**What is expected**
The full listing is to be returned exactly as given, but without pictures.
START Available data
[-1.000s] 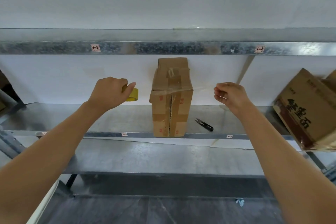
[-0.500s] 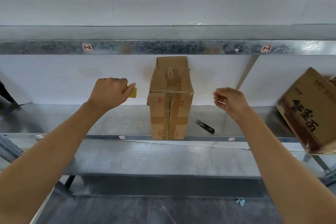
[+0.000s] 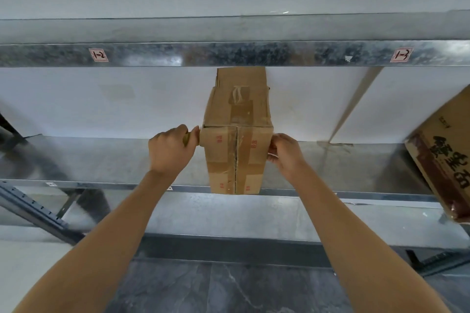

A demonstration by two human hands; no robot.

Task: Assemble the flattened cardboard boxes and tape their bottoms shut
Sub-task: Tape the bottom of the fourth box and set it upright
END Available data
**Output of the task**
[-1.000s] 
[-0.500s] 
[+0.000s] 

A demonstration by two human hands; no robot.

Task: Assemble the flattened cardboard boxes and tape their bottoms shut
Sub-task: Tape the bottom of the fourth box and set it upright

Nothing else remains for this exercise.